Os bancários tão a um passo de iniciar um novo beicinho pra aumentar o reajuste salarial proposto pelos banqueiros. A decisão vai sair das assembleias que tão pra rolar hoje à noite, em todo o país. Os sindicatos que representam os birracentos em Itajaí e na capital manezinha já avisaram que a greve tá praticamente acertada, e é grande a possibilidade de os bancos fecharem as portas a partir de amanhã.

As negociações tão rolando desde o mês passado, mas até agora não teve nenhum acordo. O aumento oferecido pela Federação Nacional dos Bancos (Fenaban) é de 4,5%, mas os funcionários acham que o valor tá muito mirrado, se considerado o lucro de mais de R$ 14 bilhões que os banqueiros tiveram no ano passado.

Os bancários pedem um reajuste de 10%, uma graninha de participação nos lucros mais generosa, e um plano de cargos e salários pro pessoal que trampa nos bancos privados. Além disso, também querem mais segurança nas agências, novas contratações pra que ninguém fique sobrecarregado e o povão não precise mais encarar as malditas filas, e melhorias nas condições de trabalho. ?Queremos o fim do assédio moral, que hoje tá muito presente nos bancos. A pressão é grande, as metas são abusivas, e o empregado não consegue corresponder?, diz o mandachuva do sindicato dos bancários peixeiros, Sérgio Roberto Pio.

De portas fechadas

Apesar do beicinho ser uma possibilidade quase que certa, os sindicatos ainda não sabem dizer exatamente o que vai rolar a partir de amanhã. ?Só quando forem 10h de quinta-feira saberemos quantas agências vão ficar fechadas?, comentou o chefão do sindicato dos empregados de bancos na Grande Floripa, Clóvis Mena Dutra.

Ele tá esperando adesão maior à greve por parte dos bancos que têm participação do governo, como a Caixa Econômica Federal e o Banco do Brasil, e mais dificuldade com o pessoal dos bancos privados. ?Geralmente é o que acontece?, comentou.

No sindicato peixeiro, que abrange, além de Itajaí, os bancários de Navegantes, Penha, Piçarras, Luiz Alves e Ilhota, a estratégia é conversar com um banco de cada vez.
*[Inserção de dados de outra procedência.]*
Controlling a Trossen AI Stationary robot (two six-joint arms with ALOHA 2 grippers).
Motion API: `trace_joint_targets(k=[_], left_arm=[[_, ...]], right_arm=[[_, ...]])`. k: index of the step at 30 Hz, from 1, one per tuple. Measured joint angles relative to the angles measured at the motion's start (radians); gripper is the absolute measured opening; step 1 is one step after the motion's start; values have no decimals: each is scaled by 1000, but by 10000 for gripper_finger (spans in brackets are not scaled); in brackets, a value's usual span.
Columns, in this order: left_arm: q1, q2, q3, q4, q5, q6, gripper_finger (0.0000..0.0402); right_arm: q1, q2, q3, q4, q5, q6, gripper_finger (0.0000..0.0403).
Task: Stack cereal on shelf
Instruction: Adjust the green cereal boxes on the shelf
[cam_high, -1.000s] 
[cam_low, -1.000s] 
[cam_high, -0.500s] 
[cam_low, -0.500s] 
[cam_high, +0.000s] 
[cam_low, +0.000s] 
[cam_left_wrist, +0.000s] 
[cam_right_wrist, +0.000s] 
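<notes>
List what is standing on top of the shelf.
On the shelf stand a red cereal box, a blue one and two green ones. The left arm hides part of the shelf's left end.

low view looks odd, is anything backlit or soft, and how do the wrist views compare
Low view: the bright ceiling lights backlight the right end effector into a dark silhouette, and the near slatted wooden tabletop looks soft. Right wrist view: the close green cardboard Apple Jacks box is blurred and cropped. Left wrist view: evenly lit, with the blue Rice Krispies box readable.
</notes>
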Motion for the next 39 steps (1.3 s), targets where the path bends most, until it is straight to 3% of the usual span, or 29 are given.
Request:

Já rolaram reuniões com o pessoal do Banco do Brasil e da Caixa, e a partir de amanhã inicia o plá com a galera dos bancos privados. ?Pra nós ainda é uma incógnita. Tudo depende muito do sentimento do empregado. Já tivemos um ano em que não conseguimos que ninguém fechasse. Vamos ver o que dá?, disse Sérgio.

No sindicato do Balneário, ninguém foi encontrado pra comentar a expectativa sobre a greve. A tendência é que o beicinho comece mais forte nos grandes centros, e depois se espalhe pelo resto do país. ?A ideia é ficar com as agências fechadas?, avisou o capo do sindicato peixeiro.